Manta Marine Design’s naval architect Pepijn van Schaik, veteran of SCV Tres Hombres, SV Europa and SV Opal is the technical designer. Ceiba’s highly efficient electric engine, which will run off of solar battery banks onboard and be charged by the ships propeller when sailing, is the work of Sigma Plus Assoctiaces, Switzerand. Rigging to be constructed and installed by Topsail Rigging Ltd., of Canada, responsible for the rigging of SCV Tres Hombres, SCV Ruth, SV Opal and SCV Avontuur.
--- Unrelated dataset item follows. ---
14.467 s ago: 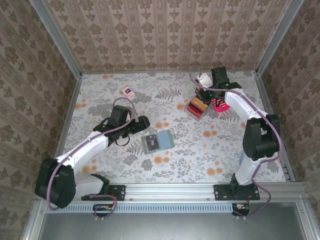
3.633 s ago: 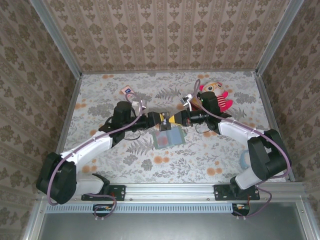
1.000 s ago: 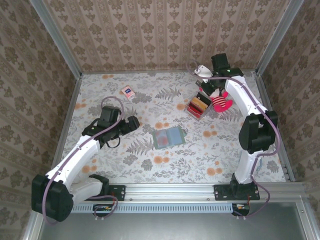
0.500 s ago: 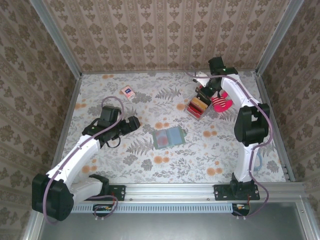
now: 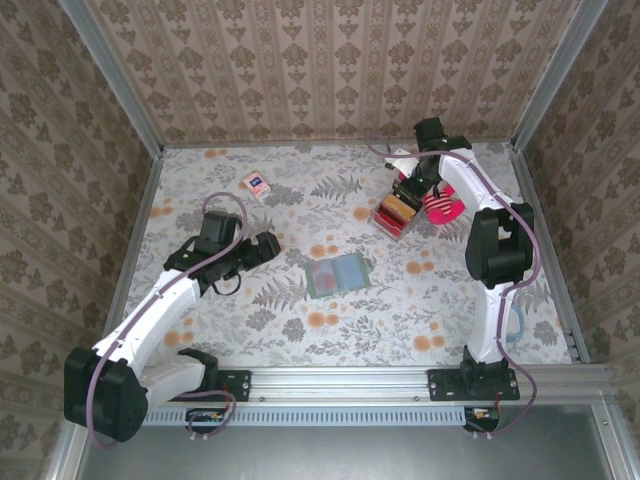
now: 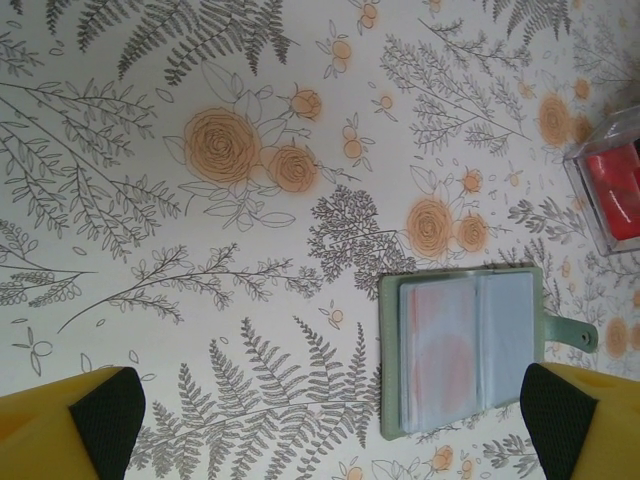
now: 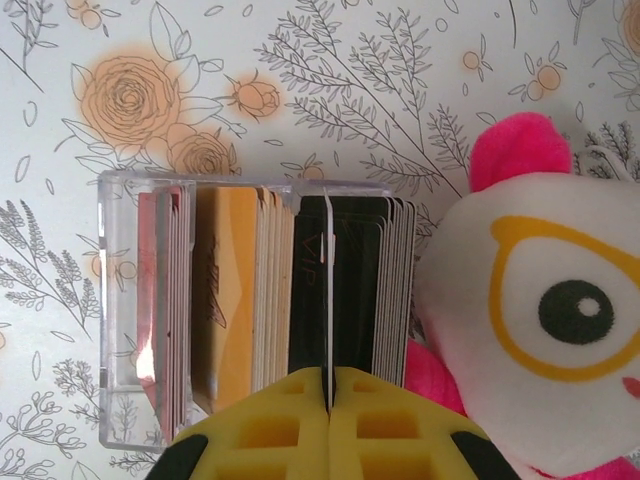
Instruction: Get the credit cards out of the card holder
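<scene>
The grey-green card holder (image 5: 338, 273) lies open on the flowered table, and in the left wrist view the card holder (image 6: 392, 360) sits at lower right. A pinkish-red credit card (image 6: 440, 350) shows through its left clear sleeve. My left gripper (image 5: 270, 245) hovers to the holder's left, open and holding nothing; its fingertips (image 6: 105, 420) frame the bottom corners of its wrist view. My right gripper (image 7: 328, 400) is shut on a thin credit card (image 7: 327, 290), seen edge-on, directly above a clear box of upright cards (image 7: 150, 300). At the back right, that gripper (image 5: 408, 188) hangs over the box.
The clear box (image 5: 395, 213) holds red, yellow-orange, white and black cards. A pink-and-white plush doll (image 5: 443, 205) touches its right side, and the doll (image 7: 530, 300) is close to my right fingers. A small pink-and-white packet (image 5: 256, 184) lies at back left. Patterned walls enclose the table.
My right wrist has turned and dropped slightly toward the box of cards. The left arm and the card holder have not moved.
</scene>
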You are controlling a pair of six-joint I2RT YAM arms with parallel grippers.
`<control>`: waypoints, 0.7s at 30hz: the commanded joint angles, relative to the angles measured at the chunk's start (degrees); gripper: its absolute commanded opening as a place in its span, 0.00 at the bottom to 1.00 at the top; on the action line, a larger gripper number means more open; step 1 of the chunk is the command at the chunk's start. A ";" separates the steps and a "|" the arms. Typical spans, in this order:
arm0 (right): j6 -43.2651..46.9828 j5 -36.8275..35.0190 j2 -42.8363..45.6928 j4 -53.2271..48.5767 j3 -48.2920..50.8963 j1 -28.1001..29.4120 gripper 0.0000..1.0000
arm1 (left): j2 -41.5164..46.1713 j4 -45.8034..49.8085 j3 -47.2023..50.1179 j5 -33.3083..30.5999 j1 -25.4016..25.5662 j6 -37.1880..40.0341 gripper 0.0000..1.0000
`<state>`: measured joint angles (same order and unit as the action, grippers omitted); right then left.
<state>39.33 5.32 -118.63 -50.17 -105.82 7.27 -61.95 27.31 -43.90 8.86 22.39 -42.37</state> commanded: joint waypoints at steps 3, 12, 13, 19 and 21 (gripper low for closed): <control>1.55 -3.74 -0.90 -1.47 -0.98 -0.23 0.03 | 1.75 -1.64 0.17 1.40 -0.35 -0.08 1.00; -0.04 -2.33 -0.16 0.13 -0.09 -0.16 0.17 | 2.52 -2.74 0.30 2.39 -0.42 0.01 1.00; -0.18 -2.12 0.09 0.31 -0.17 -0.15 0.18 | 2.77 -2.76 0.33 2.47 -0.51 0.01 1.00; -2.41 -0.27 2.74 1.59 0.22 -0.10 0.21 | 3.50 -2.50 0.69 2.87 -0.92 0.31 1.00; -4.36 2.10 4.56 2.36 1.10 -0.06 0.22 | 3.59 -2.57 0.74 3.00 -0.86 0.27 1.00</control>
<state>37.71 4.10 -118.30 -49.04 -105.56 7.27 -59.37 25.30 -43.88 10.92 22.02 -42.37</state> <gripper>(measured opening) 0.219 0.999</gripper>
CEO Danielle Doggett, a former captain with fourteen years of experience on the ocean, explains Ceiba’s mission, “We are a carbon-neutral and socially responsible for-profit corporation, and we hope to show that if shipping is to continue, there needs to be a huge shift in the way that people do business. Tallships like Ceiba are sustainable now and have always been sustainable. We have not been cutting down trees where there are any other options available.” To deal with the occasions where cutting is a necessity, a reforestation project is underway to ensure that enough trees are planted on a regular basis to replace the materials used. Says master woodworker and co-founder Lynx Guimond, “We have kicked-off a system where more working boats of this kind can be built entirely of lumber planted for this purpose. Ceiba launches in 2020, and we will be aiming to start another build soon after.”
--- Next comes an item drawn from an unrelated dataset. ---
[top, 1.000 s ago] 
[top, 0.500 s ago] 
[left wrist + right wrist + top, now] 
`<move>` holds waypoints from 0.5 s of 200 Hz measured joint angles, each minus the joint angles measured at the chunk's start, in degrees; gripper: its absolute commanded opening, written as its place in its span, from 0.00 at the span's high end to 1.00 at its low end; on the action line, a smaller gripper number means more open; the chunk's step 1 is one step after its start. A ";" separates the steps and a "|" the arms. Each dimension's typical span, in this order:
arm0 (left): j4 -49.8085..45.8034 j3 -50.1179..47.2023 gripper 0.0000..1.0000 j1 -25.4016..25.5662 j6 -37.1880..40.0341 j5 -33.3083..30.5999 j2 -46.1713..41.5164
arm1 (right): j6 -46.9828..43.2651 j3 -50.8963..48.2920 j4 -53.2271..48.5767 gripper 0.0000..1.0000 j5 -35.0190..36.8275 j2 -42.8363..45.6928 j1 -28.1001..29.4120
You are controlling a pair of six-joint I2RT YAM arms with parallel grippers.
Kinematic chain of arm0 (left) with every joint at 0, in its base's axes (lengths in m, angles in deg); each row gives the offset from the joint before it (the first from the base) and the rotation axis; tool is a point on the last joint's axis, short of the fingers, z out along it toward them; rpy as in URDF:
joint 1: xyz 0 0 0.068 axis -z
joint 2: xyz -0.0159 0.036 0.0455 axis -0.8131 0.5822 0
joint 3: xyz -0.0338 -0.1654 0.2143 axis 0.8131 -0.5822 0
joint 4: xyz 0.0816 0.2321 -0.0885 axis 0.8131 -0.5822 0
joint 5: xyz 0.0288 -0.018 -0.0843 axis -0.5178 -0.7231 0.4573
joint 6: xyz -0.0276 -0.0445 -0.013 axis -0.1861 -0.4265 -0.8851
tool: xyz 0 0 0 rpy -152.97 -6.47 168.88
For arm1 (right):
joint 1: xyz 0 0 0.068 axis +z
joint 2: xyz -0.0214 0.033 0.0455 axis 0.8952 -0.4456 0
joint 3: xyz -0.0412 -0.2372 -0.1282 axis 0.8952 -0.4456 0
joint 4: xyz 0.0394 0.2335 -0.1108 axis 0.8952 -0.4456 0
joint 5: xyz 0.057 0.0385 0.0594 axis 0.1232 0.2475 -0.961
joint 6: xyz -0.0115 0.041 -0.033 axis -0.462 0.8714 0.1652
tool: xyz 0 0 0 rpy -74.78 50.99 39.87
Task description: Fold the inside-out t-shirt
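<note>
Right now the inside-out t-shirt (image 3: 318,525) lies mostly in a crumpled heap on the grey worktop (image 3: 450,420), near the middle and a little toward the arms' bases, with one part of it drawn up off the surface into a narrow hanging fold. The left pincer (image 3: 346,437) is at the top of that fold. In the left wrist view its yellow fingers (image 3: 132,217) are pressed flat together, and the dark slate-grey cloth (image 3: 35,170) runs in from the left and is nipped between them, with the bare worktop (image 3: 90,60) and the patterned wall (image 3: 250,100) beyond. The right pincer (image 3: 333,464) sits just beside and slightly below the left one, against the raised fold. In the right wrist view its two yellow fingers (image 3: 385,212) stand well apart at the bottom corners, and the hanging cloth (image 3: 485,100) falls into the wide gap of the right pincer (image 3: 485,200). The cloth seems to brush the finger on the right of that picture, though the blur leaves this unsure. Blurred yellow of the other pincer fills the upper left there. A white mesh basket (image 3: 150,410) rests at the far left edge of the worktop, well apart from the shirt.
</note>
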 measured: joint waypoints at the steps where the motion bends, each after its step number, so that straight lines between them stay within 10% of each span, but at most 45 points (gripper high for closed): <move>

Ceiba will sail along the Pacific Exchange (PAX) Line, the first shipping route developed by SAILCARGO INC, the parent company founded in Canada in 2013. Voyages will take Ceiba and the future ships of this line as far West as Hawai’i, south to Peru, northbound to California, with the Costa Rica Pacific Coast as their homeport. Ceiba will have two main revenue streams: cargo and trainees. Revenue generated from cargo will account for about 84% of income, while trainees will provide about 16%. 54% of gross income is projected to return to shareholders via dividends.
There are three tiers of investors, Class A (valued at $20,000USD, divided into 200 shares) is non-voting. Class B (valued at $1,000USD, divided into 10 shares) and Class C ($100USD, representing one share) are voting. The feasibility of the project as a whole has recently been evaluated by an outside consultancy, Vision To Reality. VTR stated that there are several market failures that increase the prospective value of Ceiba S.A. “Few zero-emissions marine transport alternatives exist in the shipping industry, representing a gap in the ‘sustainability’ of progressive supply chains…Larger vessels entailing less attention to customer service…traditional freighters are reliant on large port infrastructure and tedious customs inspections, which are estimated to be a third less efficient in Latin American Ports.” VTR stated that there will be exponential growth in industry demand over the next ten years.
In the words of shareholder Elliot Heyne “Investing in Ceiba S.A. will offer short term gains and long term prosperity – not just for your wallet but for your grandchildren, one wave at a time, one gust of wind at a time, we’re making a big difference.”